Directions for this task – Copy out each line of the data holding "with".

The data –
= Beginning of Section =

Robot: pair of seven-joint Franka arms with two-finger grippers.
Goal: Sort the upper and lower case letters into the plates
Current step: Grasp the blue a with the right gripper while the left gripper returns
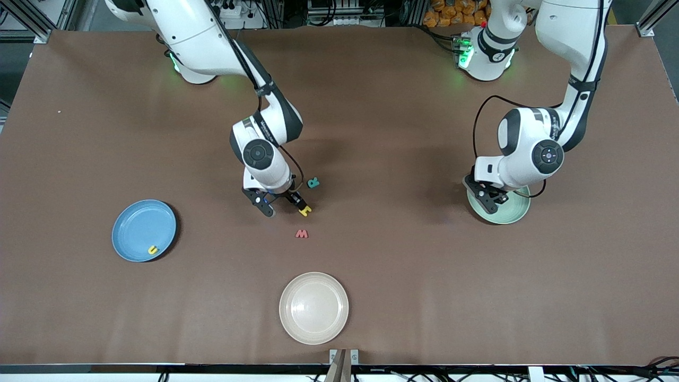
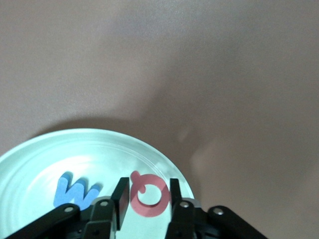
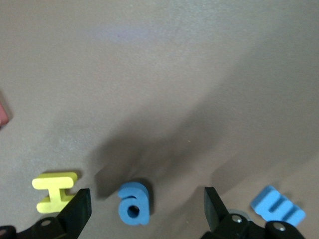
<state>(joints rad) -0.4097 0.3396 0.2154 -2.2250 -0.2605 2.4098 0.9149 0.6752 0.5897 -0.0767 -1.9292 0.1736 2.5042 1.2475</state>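
Starting at nine o'clock, the blue plate [image 1: 144,230] holds a yellow u [image 1: 153,250]. Centrally, the right gripper [image 1: 283,205] hangs spread around a blue a [image 3: 134,203], risking nudging the yellow H [image 3: 54,191] beside it. At three o'clock, the left gripper [image 1: 489,198] stands part-open over the red Q [image 2: 147,194] lying in the green plate [image 1: 517,211].

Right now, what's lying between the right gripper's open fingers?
In the right wrist view, a blue letter a lies on the table between the right gripper's fingers.

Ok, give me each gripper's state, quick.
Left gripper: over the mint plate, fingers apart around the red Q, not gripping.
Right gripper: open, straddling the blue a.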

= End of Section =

Your solution –
Robot: pair of seven-joint Franka arms with two-finger grippers.
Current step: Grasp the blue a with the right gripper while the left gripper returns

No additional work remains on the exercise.